Eingerostete Marketing-Methoden gehören immer mehr der Vergangenheit an. Zumindest wenn es nach “Growth Hackern” geht. Das Ziel des Growth Hacking ist es, mit kreativen und unkonventionellen Aktionen möglichst schnell große Bekanntheit und in weiterer Folge auch Erfolg zu generieren. Um das zu erreichen, setzen die meisten Growth Hacker auf Viralität - vorwiegend über Soziale Medien wie Facebook und Twitter.

Bekannte Beispiele

Ein Paradebeispiel für gelungenes Growth Hacking lieferte Twitter: Der Social-Media-Gigant fand heraus, dass User, wenn sie mehr als 30 anderen Twitter-Benutzern folgen, auf einmal richtig aktiv werden. Um Twitter-Neulinge zu animieren, diese 30er-Hürde möglichst schnell zu überspringen, hat Twitter interessante Profile anderer User vorgeschlagen. Die Idee klingt zwar einfach, war aber im Nachhinein betrachtet genial.

 

Ein weiteres Beispiel ist Dropbox: Vermutlich haben auch viele von Ihnen Dropbox an Freunde weiterempfohlen, um selbst mehr Speicherplatz zu erhalten. Ein simpler wie genialer Einfall, der das Unternehmen bis heute rund ein Drittel aller Neuanmeldungen verdankt. Natürlich gibt es auch andere eher gewagte Growth-Hacking-Methoden, die zum Erfolg führen. Etwa, Kunden nach einer bestimmten Nutzungsdauer eines Dienstes dazu zu verpflichten, Freunde einzuladen, damit sie den Dienst auch weiter in Anspruch nehmen können. Oder den Kunden schlicht und einfach mitzuteilen, dass sie sich für die Einrichtung eines Accounts aufgrund von langen Wartelisten ein paar Stunden gedulden müssen, weil sich der Dienst dermaßen großer Beliebtheit erfreut. Die Beantwortung der Frage, ob diese “Warteliste” tatsächlich real war, oder ein klassischer Fall von Growth Hacking, bleibt jedem selbst überlassen.

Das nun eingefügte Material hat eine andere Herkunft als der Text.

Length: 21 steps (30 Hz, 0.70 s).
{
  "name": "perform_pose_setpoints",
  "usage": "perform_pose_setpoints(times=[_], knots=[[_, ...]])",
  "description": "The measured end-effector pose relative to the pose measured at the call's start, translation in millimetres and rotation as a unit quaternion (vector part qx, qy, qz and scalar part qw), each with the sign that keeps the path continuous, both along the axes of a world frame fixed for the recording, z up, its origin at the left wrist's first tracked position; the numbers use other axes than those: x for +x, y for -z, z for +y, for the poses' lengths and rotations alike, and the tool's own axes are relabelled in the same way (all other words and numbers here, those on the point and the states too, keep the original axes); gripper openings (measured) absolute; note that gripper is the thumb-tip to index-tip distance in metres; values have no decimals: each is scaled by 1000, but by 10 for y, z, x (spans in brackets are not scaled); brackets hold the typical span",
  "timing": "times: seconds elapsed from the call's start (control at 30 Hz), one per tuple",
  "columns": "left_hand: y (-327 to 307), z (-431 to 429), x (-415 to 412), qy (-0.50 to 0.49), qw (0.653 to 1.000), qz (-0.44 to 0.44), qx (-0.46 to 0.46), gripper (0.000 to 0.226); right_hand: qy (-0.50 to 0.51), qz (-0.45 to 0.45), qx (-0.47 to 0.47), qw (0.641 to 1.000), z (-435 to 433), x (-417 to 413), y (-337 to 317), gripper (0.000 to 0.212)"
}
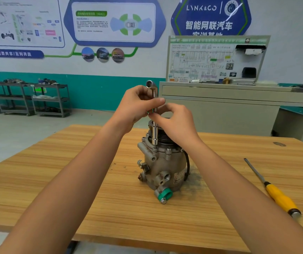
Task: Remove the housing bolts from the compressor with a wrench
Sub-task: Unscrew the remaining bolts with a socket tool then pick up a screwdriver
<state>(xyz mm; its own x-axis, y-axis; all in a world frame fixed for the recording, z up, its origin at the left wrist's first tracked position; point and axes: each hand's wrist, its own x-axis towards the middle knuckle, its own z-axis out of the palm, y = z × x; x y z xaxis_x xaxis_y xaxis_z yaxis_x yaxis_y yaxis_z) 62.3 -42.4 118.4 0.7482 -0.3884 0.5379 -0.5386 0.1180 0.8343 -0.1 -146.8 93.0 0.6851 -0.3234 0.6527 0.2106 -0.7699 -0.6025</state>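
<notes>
Head view: the compressor (162, 162) stands upright mid-tabletop (101, 198), pulley end up. That puts the housing flange bolts facing you from above.

The wrench (155, 133) is vertical, its lower socket down on a flange bolt at the near-left side. Your left hand (135, 107) is clenched round the upper bend. Your right hand (174, 120) pinches the shaft just below it, fingers (156, 117) closed on the steel.

My read: the two-hand grip keeps the shaft in line with the bolt so the socket doesn't cock off. You're probably spinning it by fingertip, so it's likely cracked loose.

Other bolt heads (168, 149) sit on the flange to the right, so there's more to do.

Surface is wood-grain, with a dark grime patch just right of the compressor. A yellow-handled screwdriver (279, 197) lies well apart on your right.

Room is a workshop with a teal-banded wall. Grey shelf carts (49, 99) stand back left, and a wiring training board (216, 59) sits on a beige cabinet behind.
</notes>
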Motion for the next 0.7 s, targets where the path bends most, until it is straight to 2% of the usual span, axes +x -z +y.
perform_pose_setpoints(times=[0.1,0.17,0.3,0.37,0.43,0.47,0.57,0.63,0.7], knots=[[-8,38,-25,27,1000,11,-3,15,-19,2,1,1000,14,-7,-8,21],[26,98,-31,43,999,15,-10,17,-28,-4,39,999,21,-19,-7,24],[396,212,-67,-55,995,55,-65,10,-37,-25,102,994,-15,-23,-48,20],[717,195,-115,-88,994,65,8,8,-39,-31,112,992,-29,-22,-75,20],[984,140,-156,-97,988,33,113,8,-39,-44,119,991,-33,-30,-92,18],[1062,112,-160,-108,985,10,137,9,-35,-55,119,991,-36,-42,-97,16],[1100,38,-127,-161,972,-68,157,16,-29,-91,110,989,-74,-109,-118,4],[1075,-20,-108,-194,953,-135,186,20,-24,-99,111,989,-113,-170,-136,6],[1057,-62,-103,-211,947,-162,180,19,-19,-93,111,989,-153,-231,-146,8]])
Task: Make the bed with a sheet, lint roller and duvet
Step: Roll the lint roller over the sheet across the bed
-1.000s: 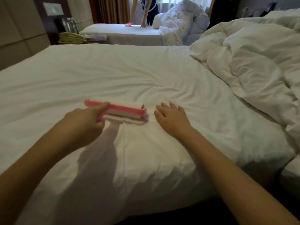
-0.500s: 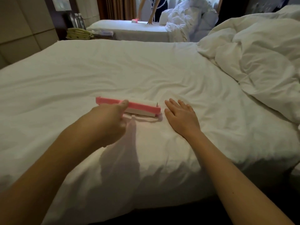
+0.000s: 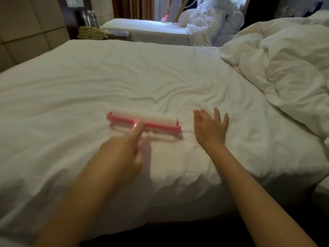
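A wide pink lint roller (image 3: pixel 144 120) with a white roll lies across the white sheet (image 3: pixel 124 77) near the bed's front edge. My left hand (image 3: pixel 122 152) grips its handle from behind, index finger stretched along the stem; the hand is blurred. My right hand (image 3: pixel 211 128) rests flat on the sheet just right of the roller, fingers spread. A crumpled white duvet (image 3: pixel 284 73) is heaped on the bed's right side.
A second bed (image 3: pixel 142 31) stands at the back with another heaped duvet (image 3: pixel 213 20); a person (image 3: pixel 179 8) leans over it with a pink roller. A nightstand with a telephone (image 3: pixel 92 32) and bottles sits at the back left beside a padded wall.
My left hand has pushed the lint roller farther away across the sheet. My right hand slid forward with it and spread its fingers.
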Demonstrator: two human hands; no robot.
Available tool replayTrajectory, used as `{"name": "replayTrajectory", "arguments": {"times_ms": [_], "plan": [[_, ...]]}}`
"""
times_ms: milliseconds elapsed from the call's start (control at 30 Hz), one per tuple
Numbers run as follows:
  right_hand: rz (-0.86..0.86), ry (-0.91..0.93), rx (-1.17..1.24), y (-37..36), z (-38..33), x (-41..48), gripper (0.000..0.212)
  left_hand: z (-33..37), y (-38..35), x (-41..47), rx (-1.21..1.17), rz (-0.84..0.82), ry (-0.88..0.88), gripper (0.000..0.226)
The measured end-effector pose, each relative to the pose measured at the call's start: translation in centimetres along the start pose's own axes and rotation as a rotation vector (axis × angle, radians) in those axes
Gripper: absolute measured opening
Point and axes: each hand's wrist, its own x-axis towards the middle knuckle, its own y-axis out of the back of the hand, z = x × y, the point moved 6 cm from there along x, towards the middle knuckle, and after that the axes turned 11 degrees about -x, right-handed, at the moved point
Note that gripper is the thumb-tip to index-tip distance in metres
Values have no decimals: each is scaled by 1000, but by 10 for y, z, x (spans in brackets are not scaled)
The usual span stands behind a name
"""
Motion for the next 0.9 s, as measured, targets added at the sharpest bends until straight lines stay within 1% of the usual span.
{"name": "replayTrajectory", "arguments": {"times_ms": [33, 100, 200, 300, 367, 433, 533, 600, 633, 767, 900], "plan": [[4, -12, -25, 0, 1, -2, 49, -2, 0, -23, 10, -21, 35, 64], [-29, 33, -69, -3, -1, -2, 50, -4, 2, -22, 24, -31, 34, 64], [-104, 94, -84, -8, -3, -1, 51, 4, 2, 33, -10, 34, 2, 58], [-146, 130, -95, -9, -3, -4, 51, 12, -3, 89, -108, 67, 4, 56], [-157, 144, -93, -9, -2, -7, 50, 17, -4, 95, -148, 66, 24, 58], [-156, 154, -83, -8, -3, -9, 50, 16, -4, 72, -122, 69, 47, 59], [-150, 169, -77, -8, -4, -11, 49, 6, -9, -6, -10, 73, 40, 62], [-152, 179, -74, -7, -6, -11, 49, 4, -11, -46, 52, 5, 50, 67], [-152, 183, -75, -6, -6, -11, 49, 2, -10, -46, 69, -26, 47, 67], [-144, 183, -66, -5, -5, -11, 48, 3, -2, 28, -45, 64, 3, 60], [-136, 167, -36, -5, -3, -10, 47, 16, -7, 110, -123, 53, 29, 61]]}}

Die Beispiele illustrieren allerdings auch, dass Growth Hacking ohne den nötigen technischen Background nicht erfolgreich ist. Deshalb gilt für jeden guten Growth Hack folgende Devise: Eine technisch saubere Umsetzung ist mindestens genauso wichtig, wie die kreative Idee als Initialzündung.

Die Zielgruppe im Fokus

Wer seine Zielgruppe nicht kennt, wird Schwierigkeiten haben, ein erfolgreicher Growth Hacker zu werden. Deshalb sollte auf jeden Fall versucht werden, so viel wie möglich über die Seitennutzer herauszufinden.. Eine sehr gute Methode, um das Verhalten der User auf der eigenen Webseite kennenzulernen, ist zum Beispiel Clicktale. Zusätzlich sollte der Webauftritt auf jeden Fall SEO-optimiert werden, um im Google-Ranking gut positioniert zu sein und zusätzliche Nutzer zu generieren.

Für welche Unternehmen macht es Sinn?

Grundsätzlich kann sich natürlich jedes Unternehmen ein Vorbild am Growth Hacking nehmen. Klar ist aber auch, dass einige Praktiken nicht für alle Firmen Sinn machen. Vor allem dann nicht, wenn das eigene Unternehmen bereits eine bestimmte Größe hat. Growth Hacking eignet sich eher für kleinere Firmen oder Start-Ups. Denen gelingt es nämlich viel einfacher, durch diverse Aktionen frech und peppig zu wirken. Größere, etablierte Player würden sich durch ähnliche Praktiken vermutlich selbst schaden und ins Unseriöse abdriften, was Shitstorms und Schlimmeres nach sich ziehen könnte. Growth Hacking definiert sich über wirklich kreative, oft auch gewagte Einfälle. Diese Ideen bringen zumeist eine unerwartet hohe Viralität mit sich. Während zum Beispiel die meisten SEO-Maßnahmen auf langfristiges, stetes Wachstum von Websites ausgelegt sind, ist es das Ziel des Growth-Hackings, mit einer Aktion möglichst schnell Aufsehen zu erregen und dadurch Kunden zu gewinnen.

Prinzipiell sollte natürlich eine Kombination aus gesundem Wachstum und einem Boost durch Growth Hacking angestrebt werden. Aber: Das klingt alles einfacher, als es ist. Wichtig ist es, den Aha-Effekt bei der Zielgruppe hervorzurufen!